El presidente de Estados Unidos, Donald Trump, pidió este lunes que Ucrania se siente “rápidamente” a negociar con Rusia, antes de una nueva ronda de conversaciones en Ginebra impulsada por Washington.
“Más vale que Ucrania se siente a la mesa rápidamente”, declaró el mandatario a la prensa mientras viajaba a Washington, calificando las conversaciones de “importantes” y afirmando que “va a ser muy fácil”, y expresando que Estados Unidos está dispuesto a facilitar el encuentro.
La reunión en Ginebra se celebra después de dos rondas previas mediadas por Estados Unidos en Abu Dhabi que no lograron avances decisivos; ambos bandos describieron esos intercambios como productivos, pero persisten profundas diferencias sobre la cuestión territorial desde la invasión rusa de febrero de 2022.
Trump impulsa una salida negociada y enviará a su principal emisario, Steve Witkoff, junto a Jared Kushner, como parte de la delegación estadounidense. Rusia estará representada por el exministro de Cultura Vladimir Medinski y Ucrania por Rustem Umerov, jefe del Consejo de Seguridad Nacional, acompañado por otros funcionarios.

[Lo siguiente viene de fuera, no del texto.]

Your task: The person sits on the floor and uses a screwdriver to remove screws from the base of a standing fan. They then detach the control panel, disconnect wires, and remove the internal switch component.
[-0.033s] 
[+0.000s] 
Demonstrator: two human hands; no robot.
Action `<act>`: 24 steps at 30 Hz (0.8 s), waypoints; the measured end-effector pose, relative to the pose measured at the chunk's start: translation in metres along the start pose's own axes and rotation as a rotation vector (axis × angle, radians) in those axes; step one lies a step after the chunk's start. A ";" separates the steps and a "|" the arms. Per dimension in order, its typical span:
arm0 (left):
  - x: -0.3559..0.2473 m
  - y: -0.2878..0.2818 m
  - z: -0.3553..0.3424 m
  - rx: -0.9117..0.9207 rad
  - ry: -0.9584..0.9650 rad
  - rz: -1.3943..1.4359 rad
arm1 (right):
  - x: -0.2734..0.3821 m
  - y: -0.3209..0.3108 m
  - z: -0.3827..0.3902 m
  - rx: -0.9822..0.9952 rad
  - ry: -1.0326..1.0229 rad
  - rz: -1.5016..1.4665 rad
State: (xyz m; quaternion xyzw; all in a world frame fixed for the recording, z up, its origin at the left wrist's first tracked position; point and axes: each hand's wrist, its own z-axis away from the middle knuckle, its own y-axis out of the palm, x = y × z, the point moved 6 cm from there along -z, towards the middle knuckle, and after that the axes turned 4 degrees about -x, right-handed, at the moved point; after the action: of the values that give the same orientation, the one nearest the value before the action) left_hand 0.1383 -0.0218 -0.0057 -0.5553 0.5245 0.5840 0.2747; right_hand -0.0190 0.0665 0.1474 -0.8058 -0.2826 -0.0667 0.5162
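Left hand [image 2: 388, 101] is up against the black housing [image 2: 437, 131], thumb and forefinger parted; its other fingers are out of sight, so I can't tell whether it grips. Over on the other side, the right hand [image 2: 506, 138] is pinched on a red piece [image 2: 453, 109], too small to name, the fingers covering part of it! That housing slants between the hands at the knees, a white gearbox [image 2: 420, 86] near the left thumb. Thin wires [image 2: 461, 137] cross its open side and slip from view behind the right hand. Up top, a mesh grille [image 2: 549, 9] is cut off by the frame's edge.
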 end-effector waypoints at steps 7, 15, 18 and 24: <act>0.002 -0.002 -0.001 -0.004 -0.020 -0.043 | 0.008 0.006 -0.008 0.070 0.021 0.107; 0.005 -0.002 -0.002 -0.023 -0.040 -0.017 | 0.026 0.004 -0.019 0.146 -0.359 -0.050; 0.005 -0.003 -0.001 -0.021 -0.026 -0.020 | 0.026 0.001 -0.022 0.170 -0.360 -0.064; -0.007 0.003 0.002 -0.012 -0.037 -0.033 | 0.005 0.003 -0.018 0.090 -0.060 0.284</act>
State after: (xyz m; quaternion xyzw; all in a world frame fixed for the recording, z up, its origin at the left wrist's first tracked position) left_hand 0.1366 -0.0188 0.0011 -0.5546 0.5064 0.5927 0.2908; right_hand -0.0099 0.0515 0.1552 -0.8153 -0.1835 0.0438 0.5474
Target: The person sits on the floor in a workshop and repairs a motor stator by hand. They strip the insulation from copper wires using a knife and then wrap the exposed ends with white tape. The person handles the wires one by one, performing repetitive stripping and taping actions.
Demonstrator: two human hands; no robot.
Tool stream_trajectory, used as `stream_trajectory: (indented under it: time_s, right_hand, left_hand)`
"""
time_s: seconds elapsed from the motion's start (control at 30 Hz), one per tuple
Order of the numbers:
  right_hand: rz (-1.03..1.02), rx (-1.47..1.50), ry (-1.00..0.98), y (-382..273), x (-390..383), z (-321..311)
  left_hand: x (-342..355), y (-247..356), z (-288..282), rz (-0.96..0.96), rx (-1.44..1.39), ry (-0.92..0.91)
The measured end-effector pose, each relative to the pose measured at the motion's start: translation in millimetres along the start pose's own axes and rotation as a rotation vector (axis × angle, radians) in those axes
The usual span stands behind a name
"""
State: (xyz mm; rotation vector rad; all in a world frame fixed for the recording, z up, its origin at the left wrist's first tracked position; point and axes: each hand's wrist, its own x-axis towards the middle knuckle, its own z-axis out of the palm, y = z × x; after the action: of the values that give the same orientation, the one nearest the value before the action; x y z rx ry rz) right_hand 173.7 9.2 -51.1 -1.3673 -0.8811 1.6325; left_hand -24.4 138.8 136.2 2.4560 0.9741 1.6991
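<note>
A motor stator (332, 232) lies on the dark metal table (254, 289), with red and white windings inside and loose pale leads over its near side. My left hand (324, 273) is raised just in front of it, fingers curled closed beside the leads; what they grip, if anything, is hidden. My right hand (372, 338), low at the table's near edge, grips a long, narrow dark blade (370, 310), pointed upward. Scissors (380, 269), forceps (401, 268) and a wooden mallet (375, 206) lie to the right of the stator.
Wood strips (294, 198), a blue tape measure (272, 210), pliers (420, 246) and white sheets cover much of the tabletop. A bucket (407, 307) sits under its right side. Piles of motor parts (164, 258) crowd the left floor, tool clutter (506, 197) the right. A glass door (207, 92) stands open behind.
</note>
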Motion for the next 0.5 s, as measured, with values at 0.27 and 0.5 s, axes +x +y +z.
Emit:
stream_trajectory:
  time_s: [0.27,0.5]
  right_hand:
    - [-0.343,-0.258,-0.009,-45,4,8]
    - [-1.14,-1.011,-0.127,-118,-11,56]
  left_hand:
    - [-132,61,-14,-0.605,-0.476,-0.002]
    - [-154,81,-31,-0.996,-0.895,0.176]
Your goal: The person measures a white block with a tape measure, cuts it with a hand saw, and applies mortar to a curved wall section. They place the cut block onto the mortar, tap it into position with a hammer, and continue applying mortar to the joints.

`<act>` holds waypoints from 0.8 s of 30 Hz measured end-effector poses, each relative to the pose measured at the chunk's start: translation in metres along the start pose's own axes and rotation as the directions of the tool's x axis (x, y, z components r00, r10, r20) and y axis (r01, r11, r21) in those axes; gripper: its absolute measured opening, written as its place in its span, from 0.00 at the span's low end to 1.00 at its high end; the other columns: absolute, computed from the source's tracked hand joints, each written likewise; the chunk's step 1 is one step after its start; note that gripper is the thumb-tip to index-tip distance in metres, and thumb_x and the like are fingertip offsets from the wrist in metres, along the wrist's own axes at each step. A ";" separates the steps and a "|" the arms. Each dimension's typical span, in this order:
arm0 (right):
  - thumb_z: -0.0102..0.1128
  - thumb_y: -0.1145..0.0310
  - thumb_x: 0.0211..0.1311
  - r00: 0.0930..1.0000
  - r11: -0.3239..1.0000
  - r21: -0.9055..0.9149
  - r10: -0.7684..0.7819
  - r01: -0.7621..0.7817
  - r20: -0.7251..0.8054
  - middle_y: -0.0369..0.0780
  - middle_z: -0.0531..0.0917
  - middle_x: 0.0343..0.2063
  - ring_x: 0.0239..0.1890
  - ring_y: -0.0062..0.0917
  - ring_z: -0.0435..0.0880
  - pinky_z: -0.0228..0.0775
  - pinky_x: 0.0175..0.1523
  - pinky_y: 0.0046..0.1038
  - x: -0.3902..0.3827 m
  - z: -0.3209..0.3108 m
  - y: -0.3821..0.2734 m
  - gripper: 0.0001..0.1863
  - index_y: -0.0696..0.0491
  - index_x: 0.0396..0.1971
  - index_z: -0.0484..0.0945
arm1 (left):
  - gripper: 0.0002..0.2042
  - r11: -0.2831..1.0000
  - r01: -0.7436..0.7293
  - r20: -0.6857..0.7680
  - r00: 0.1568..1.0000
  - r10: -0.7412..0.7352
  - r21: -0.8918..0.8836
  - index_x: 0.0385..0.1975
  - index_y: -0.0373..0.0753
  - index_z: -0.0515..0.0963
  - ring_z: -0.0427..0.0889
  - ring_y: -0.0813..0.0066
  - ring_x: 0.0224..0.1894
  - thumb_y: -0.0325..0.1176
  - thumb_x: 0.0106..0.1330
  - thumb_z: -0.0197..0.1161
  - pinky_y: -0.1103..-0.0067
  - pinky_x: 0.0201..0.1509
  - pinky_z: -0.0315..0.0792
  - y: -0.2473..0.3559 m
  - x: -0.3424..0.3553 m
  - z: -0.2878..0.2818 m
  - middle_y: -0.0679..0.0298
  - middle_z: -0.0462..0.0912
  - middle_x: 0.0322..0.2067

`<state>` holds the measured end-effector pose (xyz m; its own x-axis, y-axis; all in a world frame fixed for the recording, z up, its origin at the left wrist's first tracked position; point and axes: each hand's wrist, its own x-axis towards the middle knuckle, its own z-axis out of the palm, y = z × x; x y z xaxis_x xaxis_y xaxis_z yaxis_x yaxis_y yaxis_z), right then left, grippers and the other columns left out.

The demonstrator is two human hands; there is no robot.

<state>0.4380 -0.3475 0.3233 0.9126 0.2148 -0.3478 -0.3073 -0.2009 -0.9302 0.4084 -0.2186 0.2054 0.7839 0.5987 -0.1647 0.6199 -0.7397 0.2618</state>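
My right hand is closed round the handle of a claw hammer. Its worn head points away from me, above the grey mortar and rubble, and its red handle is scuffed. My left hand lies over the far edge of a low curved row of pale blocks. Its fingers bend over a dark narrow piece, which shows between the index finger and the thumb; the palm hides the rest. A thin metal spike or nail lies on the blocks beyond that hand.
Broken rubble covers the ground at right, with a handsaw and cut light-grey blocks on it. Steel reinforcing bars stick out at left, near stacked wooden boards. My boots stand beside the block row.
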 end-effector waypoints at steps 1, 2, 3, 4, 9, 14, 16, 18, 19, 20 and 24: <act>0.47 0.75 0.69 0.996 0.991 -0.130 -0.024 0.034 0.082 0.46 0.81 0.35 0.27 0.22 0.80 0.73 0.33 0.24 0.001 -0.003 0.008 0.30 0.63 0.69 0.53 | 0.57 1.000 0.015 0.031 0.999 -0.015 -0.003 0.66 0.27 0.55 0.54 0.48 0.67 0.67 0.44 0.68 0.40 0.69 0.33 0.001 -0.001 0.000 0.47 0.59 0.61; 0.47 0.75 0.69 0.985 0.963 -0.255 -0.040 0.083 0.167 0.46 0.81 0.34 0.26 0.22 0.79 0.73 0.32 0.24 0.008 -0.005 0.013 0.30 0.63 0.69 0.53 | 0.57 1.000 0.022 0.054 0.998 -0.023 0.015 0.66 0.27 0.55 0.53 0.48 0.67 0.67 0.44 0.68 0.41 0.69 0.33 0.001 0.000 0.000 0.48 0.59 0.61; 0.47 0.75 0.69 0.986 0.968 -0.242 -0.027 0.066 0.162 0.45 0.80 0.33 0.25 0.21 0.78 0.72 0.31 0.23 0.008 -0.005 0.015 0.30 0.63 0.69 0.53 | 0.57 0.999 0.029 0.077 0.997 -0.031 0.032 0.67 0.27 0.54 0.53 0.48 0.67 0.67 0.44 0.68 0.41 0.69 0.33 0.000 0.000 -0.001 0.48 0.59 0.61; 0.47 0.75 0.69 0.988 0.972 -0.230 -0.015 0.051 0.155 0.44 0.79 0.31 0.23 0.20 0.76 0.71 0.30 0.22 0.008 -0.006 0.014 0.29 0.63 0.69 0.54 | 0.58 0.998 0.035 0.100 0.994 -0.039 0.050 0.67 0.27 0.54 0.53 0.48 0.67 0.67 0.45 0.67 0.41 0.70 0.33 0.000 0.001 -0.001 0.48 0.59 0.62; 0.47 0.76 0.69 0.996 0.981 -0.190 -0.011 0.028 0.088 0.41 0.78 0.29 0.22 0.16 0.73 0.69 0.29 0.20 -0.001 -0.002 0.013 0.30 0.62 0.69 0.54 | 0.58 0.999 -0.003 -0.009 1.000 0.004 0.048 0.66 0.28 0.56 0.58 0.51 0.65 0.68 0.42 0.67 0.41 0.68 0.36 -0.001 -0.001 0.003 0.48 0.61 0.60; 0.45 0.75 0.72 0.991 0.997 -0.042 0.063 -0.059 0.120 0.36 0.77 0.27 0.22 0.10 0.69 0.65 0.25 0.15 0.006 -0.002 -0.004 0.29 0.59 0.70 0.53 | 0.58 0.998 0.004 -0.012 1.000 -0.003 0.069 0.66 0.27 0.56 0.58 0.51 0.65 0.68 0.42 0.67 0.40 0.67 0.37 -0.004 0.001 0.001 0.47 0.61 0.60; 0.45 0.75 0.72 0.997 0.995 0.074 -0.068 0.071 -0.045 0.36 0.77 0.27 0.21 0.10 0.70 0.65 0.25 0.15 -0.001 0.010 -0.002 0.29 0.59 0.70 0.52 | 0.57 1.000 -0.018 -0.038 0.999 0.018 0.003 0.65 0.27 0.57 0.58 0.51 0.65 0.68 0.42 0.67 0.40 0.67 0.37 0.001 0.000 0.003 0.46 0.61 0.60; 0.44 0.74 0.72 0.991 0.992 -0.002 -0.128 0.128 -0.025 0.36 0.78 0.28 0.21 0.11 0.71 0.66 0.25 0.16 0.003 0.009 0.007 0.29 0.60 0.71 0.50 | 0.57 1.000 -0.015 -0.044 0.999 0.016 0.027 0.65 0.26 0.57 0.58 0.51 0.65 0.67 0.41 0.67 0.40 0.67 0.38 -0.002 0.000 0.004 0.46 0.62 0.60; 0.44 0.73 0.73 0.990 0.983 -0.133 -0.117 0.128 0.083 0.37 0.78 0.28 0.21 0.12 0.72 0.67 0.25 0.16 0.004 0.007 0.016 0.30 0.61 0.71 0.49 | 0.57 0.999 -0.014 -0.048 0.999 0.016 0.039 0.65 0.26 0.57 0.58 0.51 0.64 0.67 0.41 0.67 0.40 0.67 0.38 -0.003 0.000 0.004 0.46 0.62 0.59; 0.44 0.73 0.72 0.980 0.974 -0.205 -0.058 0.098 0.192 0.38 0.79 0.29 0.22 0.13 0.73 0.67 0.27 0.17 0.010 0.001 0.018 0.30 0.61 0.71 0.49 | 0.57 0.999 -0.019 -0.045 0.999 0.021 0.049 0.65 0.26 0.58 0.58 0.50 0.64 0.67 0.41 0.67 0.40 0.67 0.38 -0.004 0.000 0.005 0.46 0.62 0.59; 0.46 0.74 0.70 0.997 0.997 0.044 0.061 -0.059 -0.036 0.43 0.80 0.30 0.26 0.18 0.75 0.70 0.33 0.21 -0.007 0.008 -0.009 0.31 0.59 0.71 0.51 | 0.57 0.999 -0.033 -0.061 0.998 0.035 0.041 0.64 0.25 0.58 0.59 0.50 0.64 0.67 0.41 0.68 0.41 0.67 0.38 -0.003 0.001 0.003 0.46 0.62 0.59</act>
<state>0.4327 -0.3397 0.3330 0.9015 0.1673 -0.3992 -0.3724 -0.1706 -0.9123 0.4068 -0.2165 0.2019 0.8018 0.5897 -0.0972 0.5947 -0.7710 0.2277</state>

Moscú exige amplias concesiones territoriales y políticas que Kiev rechaza, considerándolas equivalentes a una capitulación. Las partes siguen distanciadas respecto al estatus de los territorios ocupados y las garantías de seguridad futuras.
En paralelo, el presidente ucraniano Volodimir Zelensky alertó que Rusia prepara un “ataque masivo” contra la infraestructura energética y ordenó reforzar la protección de instalaciones estratégicas ante el riesgo de nuevos bombardeos.
Zelensky también se pronunció sobre las negociaciones en Ginebra, insistiendo en que Ucrania no debe “repetir errores y ceder parte del territorio” y afirmando que no se neutralizan las ambiciones de Vladimir Putin con “besos y flores”.
El Gobierno ucraniano sostiene que cualquier acuerdo territorial debe decidirse al más alto nivel y no limitarse a negociaciones técnicas, y mantiene que la soberanía sobre los territorios en disputa no está sujeta a renuncia.
La propuesta estadounidense plantea crear una zona franca en el territorio en disputa para permitir el comercio libre como fórmula de compromiso; Ucrania subraya que, incluso en ese marco, conservaría la soberanía sobre esas áreas.
En el terreno, Ucrania propone congelar las líneas actuales del frente como paso inicial hacia una solución política, mientras que Rusia busca consolidar el control sobre todo el Donbás, incluida zonas que no controla plenamente desde la ofensiva iniciada en 2022.
Las conversaciones en Ginebra se desarrollan en un contexto de posiciones contrapuestas y de una situación militar activa. La Casa Blanca presenta la ronda como una oportunidad para avanzar, aunque las exigencias de Kiev y Moscú siguen dificultando un consenso sobre el futuro de los territorios en disputa.